If you want to argue that Hezbollah is both a resistance movement and a foreign military occupier of Lebanon, we might find a place to agree. But, obviously, us agreeing isn't important. I'm comfortable with what this thread says about our respective positions!


With that line of reasoning you could claim that the American Indian Movement is a foreign occupying power within the USA, as they receive support from and serve the strategic interests of other indigenous liberation movements around the Americas (including Nicaragua and Bolivia); Or you could flip the script and claim that the Nicaraguan Contras were a US backed foreign occupying power in Nicaragua.
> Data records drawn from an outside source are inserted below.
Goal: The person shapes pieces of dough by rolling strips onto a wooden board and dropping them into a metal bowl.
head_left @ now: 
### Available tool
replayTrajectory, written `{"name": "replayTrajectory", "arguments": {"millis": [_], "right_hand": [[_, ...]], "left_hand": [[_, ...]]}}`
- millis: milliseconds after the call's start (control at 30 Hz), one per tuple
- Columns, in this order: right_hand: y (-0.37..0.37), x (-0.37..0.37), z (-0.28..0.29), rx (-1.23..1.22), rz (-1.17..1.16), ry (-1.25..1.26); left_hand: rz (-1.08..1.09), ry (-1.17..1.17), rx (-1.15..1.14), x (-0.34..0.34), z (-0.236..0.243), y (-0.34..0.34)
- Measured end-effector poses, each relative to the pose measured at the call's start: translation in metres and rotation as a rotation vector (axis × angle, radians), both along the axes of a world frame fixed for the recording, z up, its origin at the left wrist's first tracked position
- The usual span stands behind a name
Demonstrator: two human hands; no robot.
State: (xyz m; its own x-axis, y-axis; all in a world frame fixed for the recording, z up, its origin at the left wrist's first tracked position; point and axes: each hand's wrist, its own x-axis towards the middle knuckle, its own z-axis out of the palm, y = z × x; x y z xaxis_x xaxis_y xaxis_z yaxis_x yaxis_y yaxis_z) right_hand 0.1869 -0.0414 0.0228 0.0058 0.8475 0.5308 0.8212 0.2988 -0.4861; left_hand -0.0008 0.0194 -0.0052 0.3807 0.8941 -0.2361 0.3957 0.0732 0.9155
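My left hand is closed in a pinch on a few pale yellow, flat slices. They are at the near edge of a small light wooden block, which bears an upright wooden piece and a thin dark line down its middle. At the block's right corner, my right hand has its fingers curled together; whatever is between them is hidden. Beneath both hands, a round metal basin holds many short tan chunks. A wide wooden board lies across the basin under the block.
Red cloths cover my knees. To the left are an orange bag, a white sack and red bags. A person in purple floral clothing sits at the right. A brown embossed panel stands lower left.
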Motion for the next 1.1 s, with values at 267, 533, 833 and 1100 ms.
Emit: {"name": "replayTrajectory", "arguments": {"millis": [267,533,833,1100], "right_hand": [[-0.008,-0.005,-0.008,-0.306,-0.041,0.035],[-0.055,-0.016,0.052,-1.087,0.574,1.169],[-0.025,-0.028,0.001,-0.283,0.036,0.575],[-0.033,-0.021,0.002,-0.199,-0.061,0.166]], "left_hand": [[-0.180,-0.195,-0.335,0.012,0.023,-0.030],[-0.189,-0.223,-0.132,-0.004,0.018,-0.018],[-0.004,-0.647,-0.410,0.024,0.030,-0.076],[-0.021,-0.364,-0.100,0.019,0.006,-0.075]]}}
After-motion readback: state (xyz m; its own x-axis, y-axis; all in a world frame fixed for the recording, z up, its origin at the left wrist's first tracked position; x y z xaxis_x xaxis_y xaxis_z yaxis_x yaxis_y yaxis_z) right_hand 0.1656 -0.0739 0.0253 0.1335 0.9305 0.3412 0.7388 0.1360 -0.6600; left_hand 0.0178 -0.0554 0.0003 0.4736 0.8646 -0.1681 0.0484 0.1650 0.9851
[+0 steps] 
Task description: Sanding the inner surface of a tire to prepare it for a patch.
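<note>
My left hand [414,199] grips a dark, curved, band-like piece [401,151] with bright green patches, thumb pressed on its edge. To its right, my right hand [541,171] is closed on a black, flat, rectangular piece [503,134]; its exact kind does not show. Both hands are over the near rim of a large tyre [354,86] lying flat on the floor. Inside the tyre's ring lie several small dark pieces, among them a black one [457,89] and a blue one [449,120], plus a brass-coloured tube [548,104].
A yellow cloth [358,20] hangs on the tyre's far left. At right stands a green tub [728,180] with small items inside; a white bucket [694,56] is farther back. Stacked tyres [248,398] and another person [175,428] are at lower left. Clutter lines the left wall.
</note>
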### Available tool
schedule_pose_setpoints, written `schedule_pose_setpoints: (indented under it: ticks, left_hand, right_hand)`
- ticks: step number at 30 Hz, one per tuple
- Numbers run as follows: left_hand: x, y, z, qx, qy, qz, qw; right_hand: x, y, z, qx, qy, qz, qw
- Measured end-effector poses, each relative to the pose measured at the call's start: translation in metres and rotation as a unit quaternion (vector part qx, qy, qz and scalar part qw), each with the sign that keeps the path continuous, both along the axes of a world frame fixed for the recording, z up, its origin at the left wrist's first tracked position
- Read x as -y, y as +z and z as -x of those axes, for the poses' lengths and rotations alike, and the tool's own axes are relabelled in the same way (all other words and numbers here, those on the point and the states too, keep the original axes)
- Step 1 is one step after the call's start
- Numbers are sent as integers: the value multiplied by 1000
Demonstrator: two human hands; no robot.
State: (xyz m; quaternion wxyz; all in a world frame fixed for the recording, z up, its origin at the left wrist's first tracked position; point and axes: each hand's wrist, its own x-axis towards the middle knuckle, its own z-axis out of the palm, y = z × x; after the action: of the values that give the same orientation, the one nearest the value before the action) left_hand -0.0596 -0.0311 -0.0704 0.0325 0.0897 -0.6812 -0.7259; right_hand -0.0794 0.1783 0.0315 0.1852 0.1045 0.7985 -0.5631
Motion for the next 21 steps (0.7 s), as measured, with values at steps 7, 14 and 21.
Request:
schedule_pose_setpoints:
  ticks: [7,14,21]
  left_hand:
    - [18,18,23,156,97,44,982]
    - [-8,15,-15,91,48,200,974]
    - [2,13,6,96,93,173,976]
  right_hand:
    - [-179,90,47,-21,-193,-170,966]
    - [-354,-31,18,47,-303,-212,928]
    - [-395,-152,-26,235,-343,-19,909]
That is simply not what a foreign occupying power means. Let’s take the contras for example. They weren’t just mindless drones of the US empire, they had their own strategic interest which happened to align with US interest in the region. Would they have been active without US backing, for sure, they just wouldn’t have been so successful (and therefore not as brutal).

The Contras main interest were to reinstate the pre-revolution powerstructure, and to make sure no wealth and land redistribution occurred, they adopted whichever strategy they saw fit, including a heavy anti-communism in order to secure US backing.


This feels like an argument about definitions. Substitute whatever term you prefer. Though: I don't find it plausible that the American aboriginal rights movement is directed by foreign powers.


Hezbollah was a Khomeinist response to the Israeli invasion of Lebanon.

This "response" being armed resistance to that invasion, specifically. Eventually not only forcing the latter's withdrawal, but handing it a decisive strategic defeat (from which it is still licking its wounds). As a neat little side bonus, the US was forced to leave with its tail between its legs as well.

Which makes it not only a you-know-what movement - but (by the end of that conflict at least) a very successful one at that.